Data in this exercise START

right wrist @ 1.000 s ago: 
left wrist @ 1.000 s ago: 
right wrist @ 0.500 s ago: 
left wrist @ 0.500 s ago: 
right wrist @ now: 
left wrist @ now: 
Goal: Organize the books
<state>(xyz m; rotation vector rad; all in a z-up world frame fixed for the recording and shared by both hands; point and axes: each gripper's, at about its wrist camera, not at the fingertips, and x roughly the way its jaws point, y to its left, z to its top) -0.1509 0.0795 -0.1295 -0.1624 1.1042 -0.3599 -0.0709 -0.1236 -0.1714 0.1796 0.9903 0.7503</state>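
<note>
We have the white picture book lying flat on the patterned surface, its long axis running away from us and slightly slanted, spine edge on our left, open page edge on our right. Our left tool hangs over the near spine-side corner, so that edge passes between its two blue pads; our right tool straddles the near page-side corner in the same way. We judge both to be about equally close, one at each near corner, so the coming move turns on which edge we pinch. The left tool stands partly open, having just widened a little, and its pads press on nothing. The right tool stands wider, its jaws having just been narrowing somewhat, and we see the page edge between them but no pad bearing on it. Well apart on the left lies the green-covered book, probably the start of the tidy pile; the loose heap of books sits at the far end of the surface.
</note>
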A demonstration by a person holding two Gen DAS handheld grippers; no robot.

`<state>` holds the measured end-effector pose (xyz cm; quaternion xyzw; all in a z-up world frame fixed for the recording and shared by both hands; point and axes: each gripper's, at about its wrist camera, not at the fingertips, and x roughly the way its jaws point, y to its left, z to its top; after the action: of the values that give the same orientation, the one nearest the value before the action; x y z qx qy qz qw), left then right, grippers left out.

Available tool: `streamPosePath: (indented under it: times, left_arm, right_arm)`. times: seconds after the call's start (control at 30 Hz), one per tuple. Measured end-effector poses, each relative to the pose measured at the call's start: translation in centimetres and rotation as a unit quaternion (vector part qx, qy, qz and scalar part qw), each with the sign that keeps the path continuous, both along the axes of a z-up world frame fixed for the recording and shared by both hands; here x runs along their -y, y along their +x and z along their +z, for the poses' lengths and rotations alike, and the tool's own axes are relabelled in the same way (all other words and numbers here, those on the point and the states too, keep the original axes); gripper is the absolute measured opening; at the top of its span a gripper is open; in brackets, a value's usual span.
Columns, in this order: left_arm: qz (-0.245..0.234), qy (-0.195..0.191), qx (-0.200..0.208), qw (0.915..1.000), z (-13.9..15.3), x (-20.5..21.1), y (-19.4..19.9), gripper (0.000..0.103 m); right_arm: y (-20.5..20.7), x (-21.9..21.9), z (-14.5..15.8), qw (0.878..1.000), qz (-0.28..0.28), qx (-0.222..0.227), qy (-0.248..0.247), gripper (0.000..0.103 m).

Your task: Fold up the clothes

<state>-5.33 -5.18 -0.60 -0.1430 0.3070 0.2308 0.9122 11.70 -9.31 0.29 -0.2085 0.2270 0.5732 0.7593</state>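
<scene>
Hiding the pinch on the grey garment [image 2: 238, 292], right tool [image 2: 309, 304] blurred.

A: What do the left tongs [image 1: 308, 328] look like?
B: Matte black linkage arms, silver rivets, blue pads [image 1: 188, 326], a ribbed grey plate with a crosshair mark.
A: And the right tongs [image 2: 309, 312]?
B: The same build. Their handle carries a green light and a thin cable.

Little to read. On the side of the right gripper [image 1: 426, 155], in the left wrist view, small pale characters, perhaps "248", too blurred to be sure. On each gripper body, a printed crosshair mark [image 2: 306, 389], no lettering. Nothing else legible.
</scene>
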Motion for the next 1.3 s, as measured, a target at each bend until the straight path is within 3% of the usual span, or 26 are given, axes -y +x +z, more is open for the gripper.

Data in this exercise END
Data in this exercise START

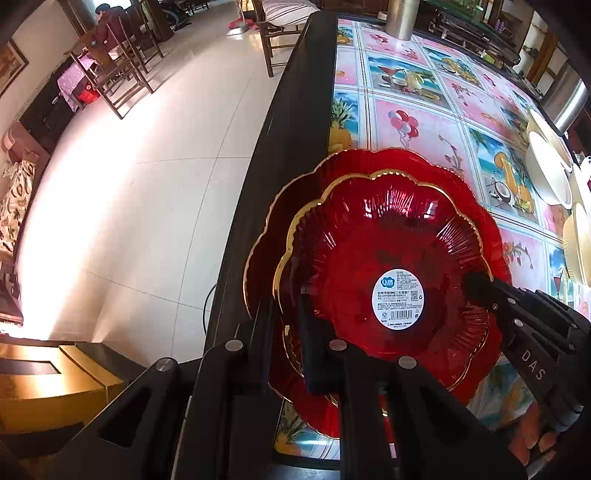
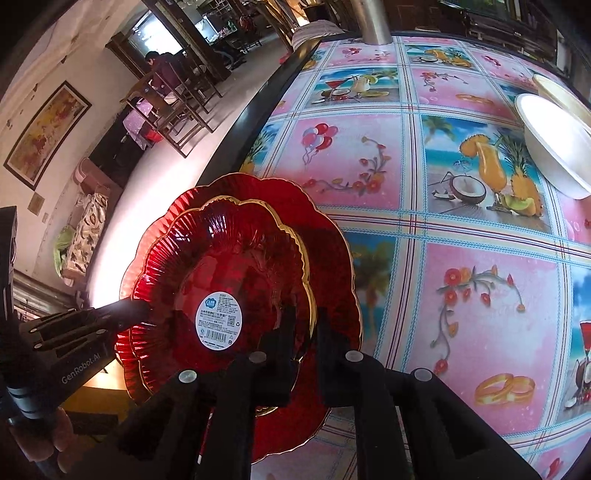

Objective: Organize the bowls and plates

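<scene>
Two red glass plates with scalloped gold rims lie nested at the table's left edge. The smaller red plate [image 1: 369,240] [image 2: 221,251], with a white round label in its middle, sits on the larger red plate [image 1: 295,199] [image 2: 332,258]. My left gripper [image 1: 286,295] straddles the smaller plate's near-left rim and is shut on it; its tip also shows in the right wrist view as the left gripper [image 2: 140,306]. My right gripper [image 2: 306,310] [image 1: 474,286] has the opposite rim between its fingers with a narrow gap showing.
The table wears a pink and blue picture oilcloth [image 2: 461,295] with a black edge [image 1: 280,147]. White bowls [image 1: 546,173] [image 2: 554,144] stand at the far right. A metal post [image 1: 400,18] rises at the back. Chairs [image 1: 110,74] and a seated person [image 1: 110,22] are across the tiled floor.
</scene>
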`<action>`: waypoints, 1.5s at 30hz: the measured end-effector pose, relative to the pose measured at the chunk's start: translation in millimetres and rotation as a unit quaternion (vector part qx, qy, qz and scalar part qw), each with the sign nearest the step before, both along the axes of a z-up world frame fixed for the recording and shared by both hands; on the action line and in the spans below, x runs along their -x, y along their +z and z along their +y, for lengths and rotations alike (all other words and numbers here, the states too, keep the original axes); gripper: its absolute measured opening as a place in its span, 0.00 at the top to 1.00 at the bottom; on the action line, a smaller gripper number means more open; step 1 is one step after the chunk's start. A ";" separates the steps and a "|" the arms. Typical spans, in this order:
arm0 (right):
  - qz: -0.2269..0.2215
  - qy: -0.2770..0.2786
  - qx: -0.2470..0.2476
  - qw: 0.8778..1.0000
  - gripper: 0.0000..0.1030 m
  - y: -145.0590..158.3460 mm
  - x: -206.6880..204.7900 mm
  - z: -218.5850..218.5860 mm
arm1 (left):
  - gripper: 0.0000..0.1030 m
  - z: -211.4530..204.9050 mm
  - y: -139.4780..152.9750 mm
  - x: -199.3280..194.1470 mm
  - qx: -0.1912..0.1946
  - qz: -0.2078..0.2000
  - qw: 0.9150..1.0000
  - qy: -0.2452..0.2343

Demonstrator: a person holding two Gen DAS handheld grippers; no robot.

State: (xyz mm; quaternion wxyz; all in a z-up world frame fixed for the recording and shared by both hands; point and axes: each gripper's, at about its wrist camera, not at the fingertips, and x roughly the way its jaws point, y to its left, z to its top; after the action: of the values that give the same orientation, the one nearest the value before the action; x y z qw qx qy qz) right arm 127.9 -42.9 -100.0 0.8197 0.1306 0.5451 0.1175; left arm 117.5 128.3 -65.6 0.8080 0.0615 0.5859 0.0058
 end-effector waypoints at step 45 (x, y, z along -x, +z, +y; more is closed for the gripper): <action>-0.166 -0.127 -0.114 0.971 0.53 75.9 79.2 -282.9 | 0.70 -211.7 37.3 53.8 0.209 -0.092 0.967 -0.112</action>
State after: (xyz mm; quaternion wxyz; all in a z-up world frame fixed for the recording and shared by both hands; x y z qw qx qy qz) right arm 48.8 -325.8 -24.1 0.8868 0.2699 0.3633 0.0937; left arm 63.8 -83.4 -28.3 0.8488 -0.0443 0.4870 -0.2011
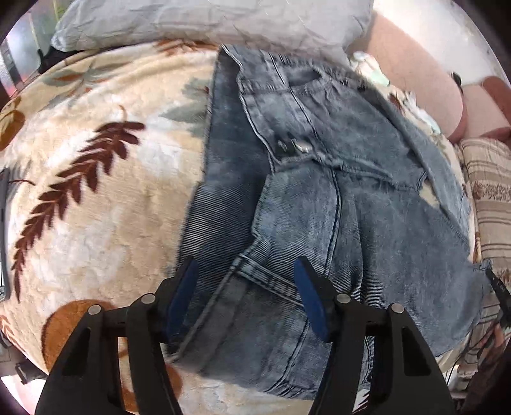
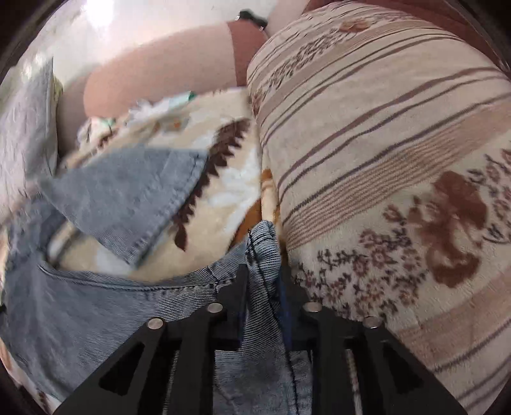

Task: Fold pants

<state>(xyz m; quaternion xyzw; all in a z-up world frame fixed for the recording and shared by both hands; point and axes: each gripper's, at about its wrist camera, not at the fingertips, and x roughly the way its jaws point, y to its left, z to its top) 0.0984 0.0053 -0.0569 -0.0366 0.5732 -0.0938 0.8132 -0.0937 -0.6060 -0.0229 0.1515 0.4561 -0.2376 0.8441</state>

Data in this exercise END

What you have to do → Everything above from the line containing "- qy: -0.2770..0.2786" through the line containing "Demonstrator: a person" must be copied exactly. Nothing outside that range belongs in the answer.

Response →
  - qy: -0.2770..0.2786
  - qx: -0.2470..0.2476
  - qw: 0.8778..1.0000
  - gripper: 0.0000..0.1030 m
  - y: -145.0590..158.3460 mm
  - x: -206.6880..204.7900 mm
  - z: -218.5850..218.5860 mm
arm1 (left):
  - gripper: 0.0000..0.1030 m
  - z: -211.4530..204.9050 mm
  - y: -139.4780..152.9750 mm
  - x: -199.3280..194.1470 mm
  - qx: -0.1912..0.1946
  - qz: -0.2078..0.2000
  - qw: 0.9150..1.0000
  - qy: -0.2452..0.2343

Demonstrator: a person holding two Gen DAS handheld grippers; no robot.

The exercise is done, with nothing more to add.